I believe that I can do this, but I have two questions. The first is building the bearing surface on the supports for the straight edge. My first idea is to use a hardened rod sitting in a vee way on a part with a scraped flat base and vee way. The straight edge would be supported by two of these parts. I also thought of a knife edge, but thought that that would damage the straight edge. I would be interested in other ideas for the supports. The second question relates to the lapping of the plate to remove high spots. I have done lapping in the past with a variety of abrasives. I assume this is done with diamond paste. But I sure would like to read a good reference on this process. Any thoughts on this would also be helpful.
 
I'm interested too Bruce; been having thoughts along the same lines. I'm curious as to what is used to lap the plate and how you clean it afterward. I guess a cast iron lap would be softer than the granite, thus the grit embeds in the lap and not the plate?

FWIW: Had the bright idea to find an old plate, and take it up to Starrett's place in Mt. Airy, NC. A phone call this past Friday to them revealed that they ain't there no more. Bought Tru-whatever and merged operations, sending the Starrett side of things to MI, or MN, or some damn where I'm not driving to.

Thus, my renewed interest in surface plate flattening.

Haven't found any leads on local companies to do this; would like to get some prices.

Rob
 
I've seen a few anf it's hard to beat them for elegant simplicity. But you do need a calibrated straight edge otherwise you're stabbling in the dark.

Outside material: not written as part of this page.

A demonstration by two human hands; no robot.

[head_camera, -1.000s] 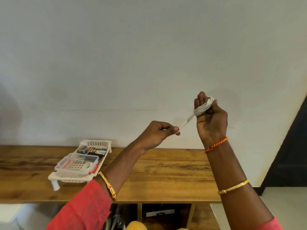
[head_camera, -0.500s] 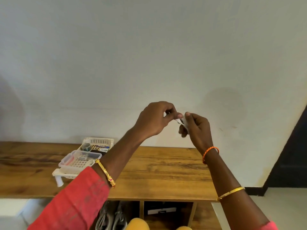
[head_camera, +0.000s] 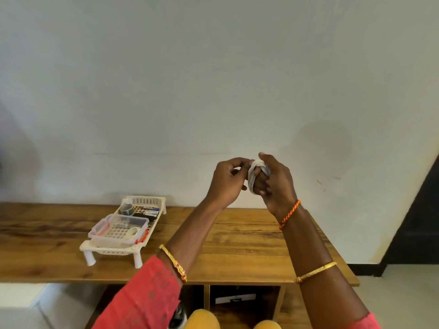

The risers can be 1-2-3 blocks in combination and the follower can be built on a 1-2-3 block. All you need is an indicator and a stable environment. At this scale of accuracy, the radiant heat of your body over time will affect the straight edge even if you don't touch it. So don't stand in one place too long.
 
Forrest -
The reason I suggested hardened rods vs a 123 block is to give a line of support to the straight edge rather than an area.

planekatorsupport.jpg


This is the cross section of the support I had in mind. Just what a kinematic design text would suggest. But using a simple scraped block would be much simpler. Do you think that would work as well?
As to the calibration of the straight edge - I am also working on that.
 
I am in Phoenix and we have Washington Calibration from here in town come in and do our granite plates every six months. The guy isnt too talkitive but he uses a cast iron plate with what looks like baby powder to me.
 
I'm sure it's not the same guy, but ours is as yours sounds.
From what I could see, cast iron plates, some kind of slurry, and Mahr gages with a camera "bulb".
 
Bruce, all those loaded tangencies are great in theory but less than handy when moving the set-up around on the surface plate as an assembly. Trip up on a smudge of hand grease and the whole thing would come down in a hell of a crash. A single fitted block for each Airey point would be the approach I would encourage. Line contact is preferred for geometrical perfection but area contact is acceptable of clean and even superior if highly loaded.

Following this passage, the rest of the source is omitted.